Whatever the tactical successes of the U.S. surge, it is hard to believe that anything other than disaster awaits.

— PHOTO: AFP

The U.S. commander in Iraq, General David Petraeus (right), greets Iraqi Prime Minister Nuri al-Maliki in Ramadi on March 13. — PHOTO: AFP

EVERY NOW and again, grown-up people review their cherished opinions and prejudices. Does the evidence still stack up? Or are there grounds for thinking again? It seems especially important to do this at regular intervals with Iraq, because its fate is critical for the West. Sceptics have for years been rehearsing a countdown to a day of doom. I am often among their number. But, as a compulsive consumer of the torrent of analysis and situation reports that comes out of Iraq, I sometimes shut my eyes and ask: is there a shred of hope?

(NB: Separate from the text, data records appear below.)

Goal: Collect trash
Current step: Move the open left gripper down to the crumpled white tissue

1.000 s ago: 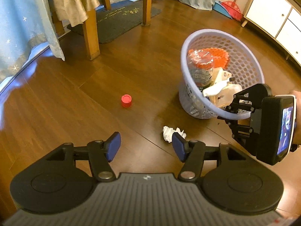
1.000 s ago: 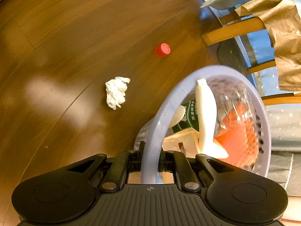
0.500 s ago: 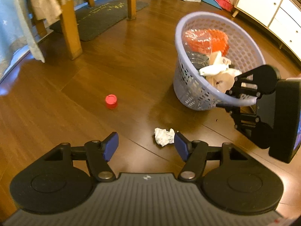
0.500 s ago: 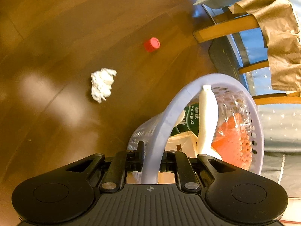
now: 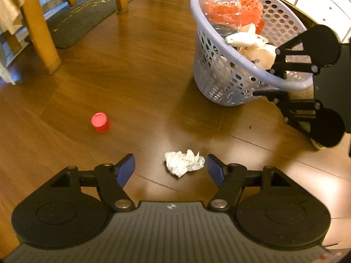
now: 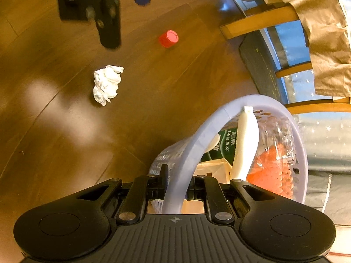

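Wooden floor (image 5: 142,70) carries the crumpled tissue (image 5: 183,163) between the left gripper's (image 5: 170,168) opening jaws, untouched; next, close (right gripper (image 6: 178,189) clamps the basket (image 6: 193,144) rim).

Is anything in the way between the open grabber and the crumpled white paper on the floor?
No. The left gripper, jaws opening, has only bare wooden floor before the crumpled paper, which lies between its fingers, untouched. The red cap sits off to one side.

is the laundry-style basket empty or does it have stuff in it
Not empty: the basket holds orange plastic, a clear bottle and white scraps.
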`<state>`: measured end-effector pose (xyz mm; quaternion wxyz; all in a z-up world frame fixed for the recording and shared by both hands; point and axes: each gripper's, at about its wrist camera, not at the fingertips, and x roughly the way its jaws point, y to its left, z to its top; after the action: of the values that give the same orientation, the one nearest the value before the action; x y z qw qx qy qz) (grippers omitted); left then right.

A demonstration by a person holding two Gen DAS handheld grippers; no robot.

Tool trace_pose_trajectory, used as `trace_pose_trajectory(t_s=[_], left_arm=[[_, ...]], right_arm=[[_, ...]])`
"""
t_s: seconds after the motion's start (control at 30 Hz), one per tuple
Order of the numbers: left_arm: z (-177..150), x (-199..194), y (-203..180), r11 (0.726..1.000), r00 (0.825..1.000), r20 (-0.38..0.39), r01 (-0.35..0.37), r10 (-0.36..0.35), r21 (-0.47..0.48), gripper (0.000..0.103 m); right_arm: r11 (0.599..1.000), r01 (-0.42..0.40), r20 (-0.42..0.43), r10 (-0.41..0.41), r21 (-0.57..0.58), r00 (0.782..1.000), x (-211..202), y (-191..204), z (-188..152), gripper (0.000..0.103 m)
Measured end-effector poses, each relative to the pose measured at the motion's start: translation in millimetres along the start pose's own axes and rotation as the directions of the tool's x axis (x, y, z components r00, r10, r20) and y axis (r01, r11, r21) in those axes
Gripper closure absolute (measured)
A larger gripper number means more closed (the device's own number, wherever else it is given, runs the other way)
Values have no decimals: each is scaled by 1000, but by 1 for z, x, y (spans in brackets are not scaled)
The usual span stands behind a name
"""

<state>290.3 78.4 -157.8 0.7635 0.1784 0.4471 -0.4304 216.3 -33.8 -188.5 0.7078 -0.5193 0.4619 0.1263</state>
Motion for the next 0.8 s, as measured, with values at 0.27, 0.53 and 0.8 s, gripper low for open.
trace_pose_trajectory(t_s=[0.27,0.53,0.8], left_arm=[[2,41,-3,995,999,0,54,-54,87,36],[-16,58,1,990,996,-37,87,-83,108,36],[-32,69,9,987,995,-52,96,-90,127,36]], right_arm=[[1000,-5,-2,5,4,1000,1,-2,0,94],[1000,-3,-7,3,14,1000,2,-4,2,94],[1000,9,-10,-9,12,1000,4,-2,4,94]])
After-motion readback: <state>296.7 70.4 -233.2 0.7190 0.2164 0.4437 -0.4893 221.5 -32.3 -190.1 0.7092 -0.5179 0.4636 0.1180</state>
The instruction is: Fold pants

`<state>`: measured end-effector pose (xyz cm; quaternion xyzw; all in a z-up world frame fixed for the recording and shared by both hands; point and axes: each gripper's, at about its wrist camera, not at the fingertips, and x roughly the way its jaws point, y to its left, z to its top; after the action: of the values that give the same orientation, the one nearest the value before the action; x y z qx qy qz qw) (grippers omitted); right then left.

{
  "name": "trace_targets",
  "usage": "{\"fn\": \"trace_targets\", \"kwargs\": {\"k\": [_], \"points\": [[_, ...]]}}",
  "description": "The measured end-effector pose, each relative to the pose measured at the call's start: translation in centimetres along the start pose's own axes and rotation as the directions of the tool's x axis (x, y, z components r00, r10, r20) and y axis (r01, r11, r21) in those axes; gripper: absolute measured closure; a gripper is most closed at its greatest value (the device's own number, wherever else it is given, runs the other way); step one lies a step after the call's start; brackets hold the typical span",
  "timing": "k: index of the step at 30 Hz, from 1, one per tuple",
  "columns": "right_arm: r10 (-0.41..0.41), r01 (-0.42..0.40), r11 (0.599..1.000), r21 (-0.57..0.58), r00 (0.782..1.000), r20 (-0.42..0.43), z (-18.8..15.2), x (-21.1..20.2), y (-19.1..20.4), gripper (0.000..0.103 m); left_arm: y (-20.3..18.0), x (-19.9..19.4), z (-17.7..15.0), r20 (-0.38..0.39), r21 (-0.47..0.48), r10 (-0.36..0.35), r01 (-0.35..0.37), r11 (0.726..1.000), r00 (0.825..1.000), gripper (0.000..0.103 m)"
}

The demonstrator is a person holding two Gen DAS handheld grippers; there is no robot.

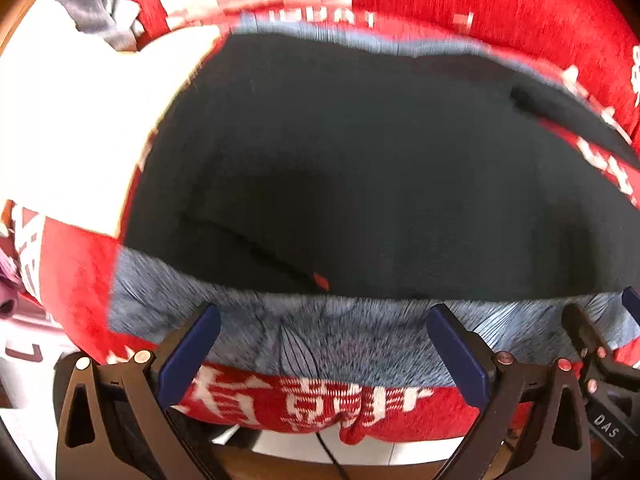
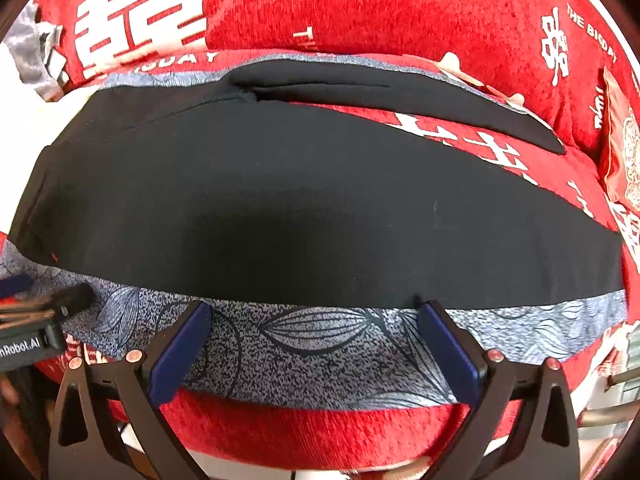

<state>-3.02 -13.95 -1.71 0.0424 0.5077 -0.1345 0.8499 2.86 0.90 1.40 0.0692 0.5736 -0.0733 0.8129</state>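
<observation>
Black pants (image 2: 304, 200) lie spread flat on a blue-grey patterned cloth (image 2: 312, 344), one leg (image 2: 400, 96) angled off at the far right. In the left wrist view the pants (image 1: 360, 184) fill the middle, blurred. My left gripper (image 1: 324, 344) is open and empty, just short of the pants' near edge. My right gripper (image 2: 316, 340) is open and empty over the patterned cloth, its tips at the pants' near hem. The left gripper shows at the right wrist view's left edge (image 2: 44, 312); the right gripper shows at the left wrist view's right edge (image 1: 600, 340).
A red cushion cover (image 2: 400, 8) with white characters lies under and behind everything. A grey garment heap (image 1: 96, 4) sits at the far left. A white cloth (image 1: 80, 120) lies left of the pants. A red packet (image 2: 624, 152) lies at the far right.
</observation>
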Motion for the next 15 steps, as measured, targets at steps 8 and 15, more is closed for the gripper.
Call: {"fn": "trace_targets", "kwargs": {"k": [8, 15], "points": [[0.107, -0.100, 0.990, -0.096, 0.992, 0.060, 5.7, -1.6, 0.0, 0.000, 0.7, -2.6, 5.5, 0.092, -0.002, -0.020, 0.021, 1.000, 0.996, 0.000], [0.137, -0.123, 0.954, -0.275, 0.990, 0.034, 10.5, 1.6, 3.6, 0.000, 1.8, -0.4, 9.2, 0.087, 0.005, -0.015, 0.015, 1.000, 0.996, 0.000]]}}
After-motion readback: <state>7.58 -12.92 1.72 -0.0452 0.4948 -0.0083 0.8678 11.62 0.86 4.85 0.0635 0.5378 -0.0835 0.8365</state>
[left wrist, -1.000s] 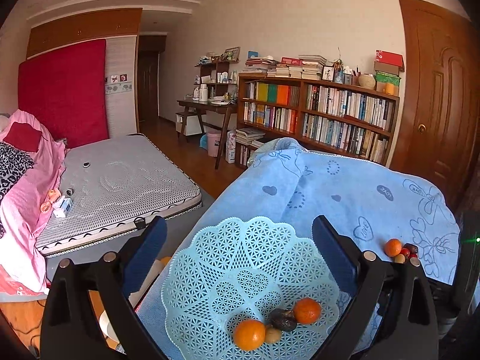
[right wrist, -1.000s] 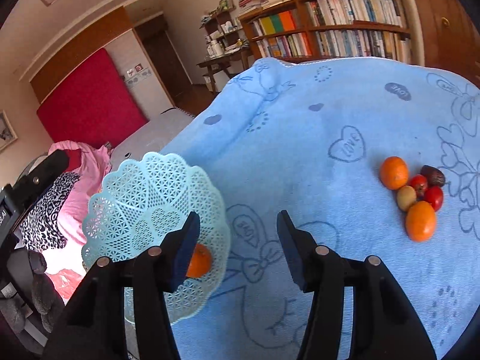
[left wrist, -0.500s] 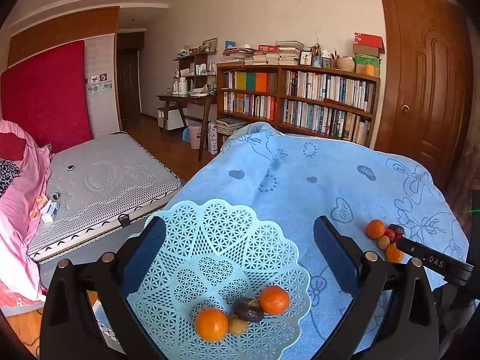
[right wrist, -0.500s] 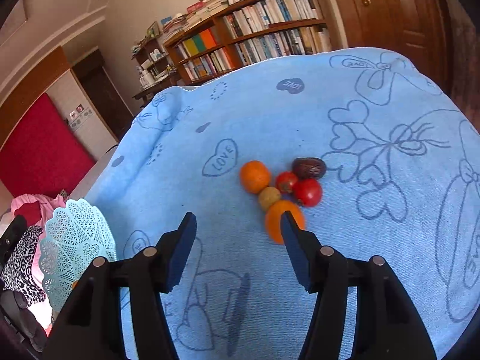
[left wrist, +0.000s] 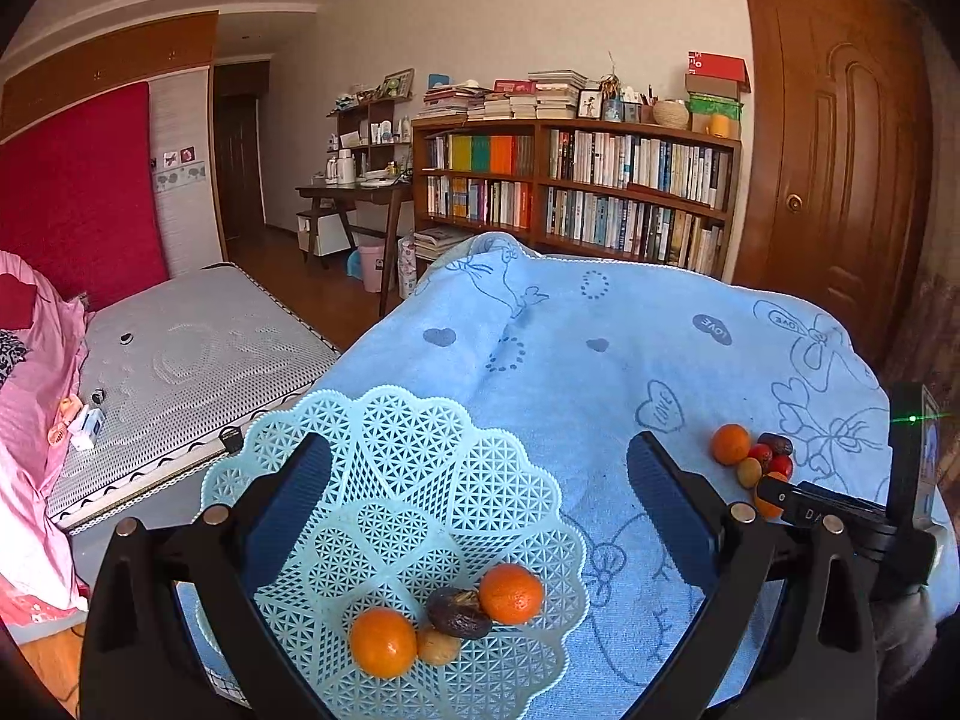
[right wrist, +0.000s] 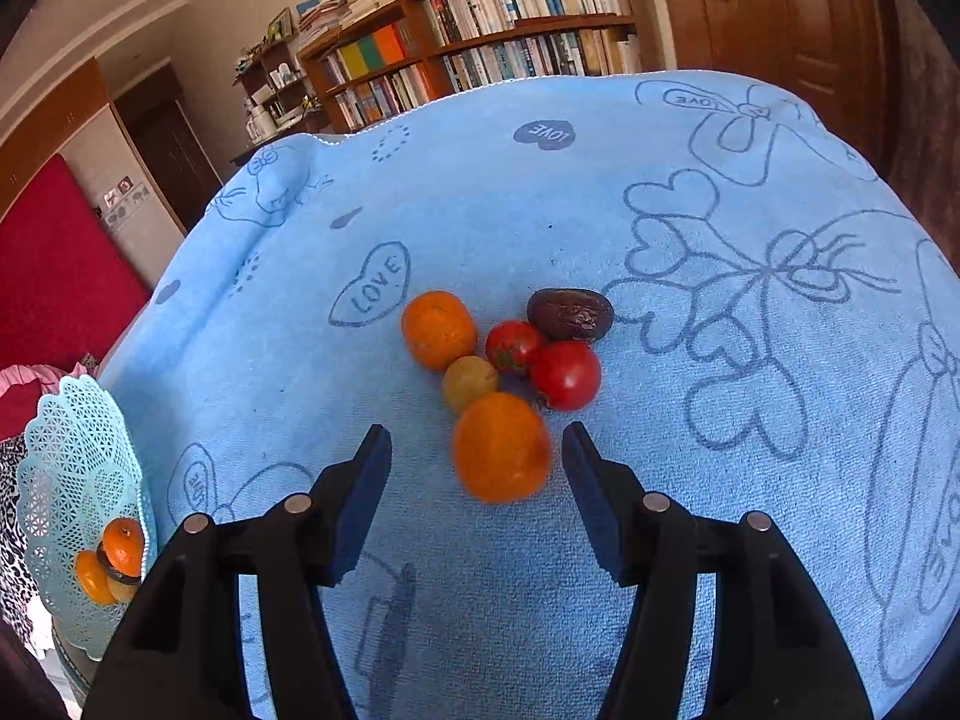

Europeans are prone to think of the Americans who run the place as body-armoured oafs. If this was sometimes true in the past, it is certainly not so now. On the contrary, the United States has belatedly entrusted the salvation of Iraq to its best and brightest — and I do not use that phrase pejoratively.

David Petraeus, who commands, is probably the cleverest and most imaginative general in the American army. He has assembled around himself a cluster of like-minded people, passionately committed to retrieving the country from the brink of disaster. H.R. McMaster, for instance, the most successful unit commander to have served in Iraq, was whisked back to Baghdad from an academic fellowship in London to join General Petraeus' team.

Despite the latest Iraqi government figures showing civilian deaths up in March, the evidence is that George W. Bush's "surge," entrusted to General Petraeus' direction, is achieving real results. In Baghdad, there has been a dramatic fall in the rate of murders, suicide-bombings, insurgent attacks. Many Sunnis have become deeply hostile to the depredations of Al-Qaeda's foreign fighters.

In some cases, Sunnis have taken violent action to expel or eliminate the intruders, whom they no longer want as allies.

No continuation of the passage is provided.